Projection structure of rhodopsin

Abstract

LIGHT absorption by the visual pigment rhodopsin1,2 triggers, through G-protein coupling, a cascade of events in the outer segment of the rod cell of the vertebrate retina that results in membrane hyperpolarization and nerve excitation3-5. Rhodopsin, which contains 348 amino acids6-8, has seven helices that cross the disk membrane 69 and its amino terminus is extracellular.

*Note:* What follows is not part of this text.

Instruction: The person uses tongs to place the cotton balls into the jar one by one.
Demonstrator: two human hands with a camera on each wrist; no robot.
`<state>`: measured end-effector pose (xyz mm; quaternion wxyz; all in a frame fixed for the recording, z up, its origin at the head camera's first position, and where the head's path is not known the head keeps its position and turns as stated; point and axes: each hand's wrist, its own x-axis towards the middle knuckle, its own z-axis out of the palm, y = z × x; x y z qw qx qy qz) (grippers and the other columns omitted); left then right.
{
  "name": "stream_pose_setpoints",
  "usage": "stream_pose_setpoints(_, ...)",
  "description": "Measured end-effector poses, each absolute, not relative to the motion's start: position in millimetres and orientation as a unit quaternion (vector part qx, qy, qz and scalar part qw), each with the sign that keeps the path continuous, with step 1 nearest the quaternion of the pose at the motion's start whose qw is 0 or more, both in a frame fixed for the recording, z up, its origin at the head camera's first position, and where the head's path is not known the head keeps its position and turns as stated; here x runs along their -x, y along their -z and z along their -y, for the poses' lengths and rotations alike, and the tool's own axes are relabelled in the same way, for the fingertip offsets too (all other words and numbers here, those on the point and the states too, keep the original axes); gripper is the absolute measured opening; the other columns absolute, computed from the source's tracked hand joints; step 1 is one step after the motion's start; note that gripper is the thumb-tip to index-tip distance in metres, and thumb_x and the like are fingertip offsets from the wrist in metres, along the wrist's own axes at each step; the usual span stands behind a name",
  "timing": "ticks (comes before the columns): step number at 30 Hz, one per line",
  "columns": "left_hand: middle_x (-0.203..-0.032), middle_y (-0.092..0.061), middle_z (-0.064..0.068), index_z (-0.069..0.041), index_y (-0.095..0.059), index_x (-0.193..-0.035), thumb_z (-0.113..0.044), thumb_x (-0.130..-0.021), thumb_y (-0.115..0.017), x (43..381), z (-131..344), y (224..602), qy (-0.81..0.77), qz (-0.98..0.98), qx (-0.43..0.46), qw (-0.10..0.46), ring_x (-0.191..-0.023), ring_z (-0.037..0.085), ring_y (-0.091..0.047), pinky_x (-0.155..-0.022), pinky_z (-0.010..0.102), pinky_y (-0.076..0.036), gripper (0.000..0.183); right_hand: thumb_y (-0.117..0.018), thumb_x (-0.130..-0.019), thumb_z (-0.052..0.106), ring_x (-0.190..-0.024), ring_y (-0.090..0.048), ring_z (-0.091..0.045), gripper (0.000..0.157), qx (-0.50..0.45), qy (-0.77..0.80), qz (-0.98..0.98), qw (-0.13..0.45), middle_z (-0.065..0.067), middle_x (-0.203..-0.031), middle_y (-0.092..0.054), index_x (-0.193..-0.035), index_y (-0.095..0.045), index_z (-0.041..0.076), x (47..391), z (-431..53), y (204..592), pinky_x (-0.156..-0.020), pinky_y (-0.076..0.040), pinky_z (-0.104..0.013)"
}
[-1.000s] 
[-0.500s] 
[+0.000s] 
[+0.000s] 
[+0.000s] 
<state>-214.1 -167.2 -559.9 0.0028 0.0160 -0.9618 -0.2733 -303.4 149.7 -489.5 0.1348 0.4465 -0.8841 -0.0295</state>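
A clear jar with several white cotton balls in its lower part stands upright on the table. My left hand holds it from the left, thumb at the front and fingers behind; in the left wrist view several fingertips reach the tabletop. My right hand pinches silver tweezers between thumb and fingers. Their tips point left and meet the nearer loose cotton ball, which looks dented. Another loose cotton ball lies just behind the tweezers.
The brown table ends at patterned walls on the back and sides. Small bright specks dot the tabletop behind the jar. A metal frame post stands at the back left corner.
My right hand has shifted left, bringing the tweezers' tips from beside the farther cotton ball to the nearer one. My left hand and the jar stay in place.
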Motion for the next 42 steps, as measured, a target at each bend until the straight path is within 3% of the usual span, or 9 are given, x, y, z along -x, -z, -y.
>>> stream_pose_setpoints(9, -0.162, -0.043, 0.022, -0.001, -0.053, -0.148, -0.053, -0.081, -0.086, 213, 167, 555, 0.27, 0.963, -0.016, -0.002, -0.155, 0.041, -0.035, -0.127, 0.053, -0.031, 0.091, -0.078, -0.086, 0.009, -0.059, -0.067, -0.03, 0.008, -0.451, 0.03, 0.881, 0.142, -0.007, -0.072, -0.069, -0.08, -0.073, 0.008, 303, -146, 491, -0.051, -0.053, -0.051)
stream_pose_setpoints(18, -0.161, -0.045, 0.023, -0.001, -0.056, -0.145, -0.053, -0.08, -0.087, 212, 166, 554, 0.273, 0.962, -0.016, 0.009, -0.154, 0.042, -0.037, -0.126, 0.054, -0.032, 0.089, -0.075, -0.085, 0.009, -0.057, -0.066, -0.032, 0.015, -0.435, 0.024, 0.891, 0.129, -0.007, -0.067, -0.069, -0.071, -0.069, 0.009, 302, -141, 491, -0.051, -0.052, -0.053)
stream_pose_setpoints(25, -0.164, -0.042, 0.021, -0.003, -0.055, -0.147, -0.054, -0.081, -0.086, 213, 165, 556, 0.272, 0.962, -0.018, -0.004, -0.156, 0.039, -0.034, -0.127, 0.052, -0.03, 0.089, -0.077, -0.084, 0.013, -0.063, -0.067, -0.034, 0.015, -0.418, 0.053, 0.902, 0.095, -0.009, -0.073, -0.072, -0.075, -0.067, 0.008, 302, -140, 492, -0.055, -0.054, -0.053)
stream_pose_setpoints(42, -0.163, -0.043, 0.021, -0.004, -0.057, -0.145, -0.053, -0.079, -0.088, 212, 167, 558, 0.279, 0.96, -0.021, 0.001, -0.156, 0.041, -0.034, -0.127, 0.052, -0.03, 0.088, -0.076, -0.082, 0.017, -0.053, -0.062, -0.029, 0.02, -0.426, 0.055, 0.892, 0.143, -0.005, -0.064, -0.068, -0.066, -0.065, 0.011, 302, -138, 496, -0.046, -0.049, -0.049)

A wealth of biochemical data is available for rhodopsin: 11-cis retinal is bound10 to lysine 296 in helix VII; glutamic acid 113 on helix III is the counterion to the protonated Schiffs base11,12; a disulphide bridge, cystine 110-187, connects helix III to the second extracellular loop e2 (refs 13, 14); the carboxy terminus has two palmitoylated cysteines forming a cytoplasmic loop i4 (ref. 15); three intracellular loops i2, i3 and i4 mediate activation of the heterotrimeric G protein transducin16,17; glutamic acid 135 and arginine 136 at the cytoplasmic end of helix III affect binding of transducin18. But to provide a framework to interpret these data, not only for rhodopsin but for other G-protein-coupled receptors, requires the structure to be determined. Here we present a projection map of rhodopsin showing the configuration of the helices.